アリアーブ・ナーリヤだったら、いくつもまとめて上げられるような小ぶりな花が、一つ、一つ、とささやかに咲いていく。音も、彩りにも乏しく、一つ上がるたびに半端な間があく。
それが、やけに健気で儚いものに感じられるのは、ここに俺たちしかいないからだろうか。特等席でもない、来賓もご馳走もない暗闇の中だからだろうか。

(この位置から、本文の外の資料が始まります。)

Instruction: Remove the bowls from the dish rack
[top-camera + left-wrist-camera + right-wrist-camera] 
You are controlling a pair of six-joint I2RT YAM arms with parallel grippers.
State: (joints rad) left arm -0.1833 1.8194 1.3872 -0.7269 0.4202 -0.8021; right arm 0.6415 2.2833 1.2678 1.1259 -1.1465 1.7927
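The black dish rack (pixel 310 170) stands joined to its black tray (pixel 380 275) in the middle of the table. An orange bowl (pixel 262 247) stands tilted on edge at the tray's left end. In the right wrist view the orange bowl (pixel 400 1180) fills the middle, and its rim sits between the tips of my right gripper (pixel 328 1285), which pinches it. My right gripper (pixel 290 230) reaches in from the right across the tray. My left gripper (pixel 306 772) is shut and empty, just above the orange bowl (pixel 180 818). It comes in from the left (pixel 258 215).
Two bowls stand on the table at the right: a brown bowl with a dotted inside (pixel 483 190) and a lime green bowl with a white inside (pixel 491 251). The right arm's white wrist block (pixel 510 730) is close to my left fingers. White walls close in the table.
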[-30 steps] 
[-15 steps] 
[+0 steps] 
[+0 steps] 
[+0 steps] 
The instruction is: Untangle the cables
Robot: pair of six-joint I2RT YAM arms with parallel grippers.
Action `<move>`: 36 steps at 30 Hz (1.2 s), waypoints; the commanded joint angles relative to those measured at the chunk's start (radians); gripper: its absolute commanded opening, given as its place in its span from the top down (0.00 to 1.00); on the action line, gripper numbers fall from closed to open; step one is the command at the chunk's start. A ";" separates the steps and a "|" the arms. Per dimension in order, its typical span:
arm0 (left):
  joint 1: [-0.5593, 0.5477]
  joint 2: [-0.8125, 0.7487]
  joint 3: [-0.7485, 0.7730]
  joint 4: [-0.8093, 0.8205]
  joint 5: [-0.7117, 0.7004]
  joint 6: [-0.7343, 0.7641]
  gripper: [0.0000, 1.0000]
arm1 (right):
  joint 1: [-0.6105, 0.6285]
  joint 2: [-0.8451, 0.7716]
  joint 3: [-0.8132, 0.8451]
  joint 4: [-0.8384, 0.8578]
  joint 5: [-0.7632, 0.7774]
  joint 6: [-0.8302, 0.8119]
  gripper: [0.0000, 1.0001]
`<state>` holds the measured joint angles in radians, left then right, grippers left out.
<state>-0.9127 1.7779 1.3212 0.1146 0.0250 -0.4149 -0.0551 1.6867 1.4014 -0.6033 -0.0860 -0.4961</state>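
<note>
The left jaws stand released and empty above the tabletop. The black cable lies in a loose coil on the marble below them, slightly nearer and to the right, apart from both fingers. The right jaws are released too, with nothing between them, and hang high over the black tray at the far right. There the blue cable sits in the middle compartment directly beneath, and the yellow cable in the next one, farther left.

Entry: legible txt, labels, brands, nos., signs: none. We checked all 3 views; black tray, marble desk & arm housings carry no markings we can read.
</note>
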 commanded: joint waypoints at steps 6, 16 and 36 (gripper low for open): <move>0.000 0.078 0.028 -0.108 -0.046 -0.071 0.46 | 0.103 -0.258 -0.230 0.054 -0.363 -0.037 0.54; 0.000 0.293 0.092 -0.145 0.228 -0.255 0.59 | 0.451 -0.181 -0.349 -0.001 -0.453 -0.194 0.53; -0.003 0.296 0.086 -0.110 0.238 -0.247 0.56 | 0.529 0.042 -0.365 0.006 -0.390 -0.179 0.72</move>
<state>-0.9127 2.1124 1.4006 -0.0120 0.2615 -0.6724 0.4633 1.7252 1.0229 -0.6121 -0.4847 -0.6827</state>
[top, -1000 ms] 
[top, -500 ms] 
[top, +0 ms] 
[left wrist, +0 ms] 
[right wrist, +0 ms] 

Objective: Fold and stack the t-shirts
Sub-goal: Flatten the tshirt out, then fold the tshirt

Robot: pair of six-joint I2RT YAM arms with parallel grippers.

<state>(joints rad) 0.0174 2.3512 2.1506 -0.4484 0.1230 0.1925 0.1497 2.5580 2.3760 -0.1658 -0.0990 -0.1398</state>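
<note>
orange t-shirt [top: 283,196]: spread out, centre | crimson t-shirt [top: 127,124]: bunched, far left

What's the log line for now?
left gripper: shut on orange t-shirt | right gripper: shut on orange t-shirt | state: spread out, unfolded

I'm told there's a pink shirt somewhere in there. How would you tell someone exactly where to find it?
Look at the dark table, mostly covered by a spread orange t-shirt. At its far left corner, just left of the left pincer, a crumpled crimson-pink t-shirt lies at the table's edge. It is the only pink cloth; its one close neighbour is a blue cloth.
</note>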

それとも、この先の崖に向かってまばらに伸びる木々や雑草が、アーチ型の窓のように海と花火とを縁取っているからなのか。
弱々しい花がひとつ。また開き淡く散っていく。光を映し取った海は黒く色をなくし、花弁の落ちる音が遠くでぱちぱちとはぜている。
「ジャミル……」
あの中途半端な間のおかげで、今度はちゃんとカリムの声が聞こえた。その頬を切れ切れに照らしていた光が上がらない静寂のなか、赤い瞳だけが煌々と月明かりを映し返している。
ここへと駆け上がってきた足で確かな土を踏み、引いてきたままの手をもっと引き寄せて唇を重ねたのも、この場所のせいだったのだろうか。
どん、大きな音が潮風を震わせる。閉じることのできなかった瞳のすぐ先で、やはり閉じられなかった瞳が赤く花開いている。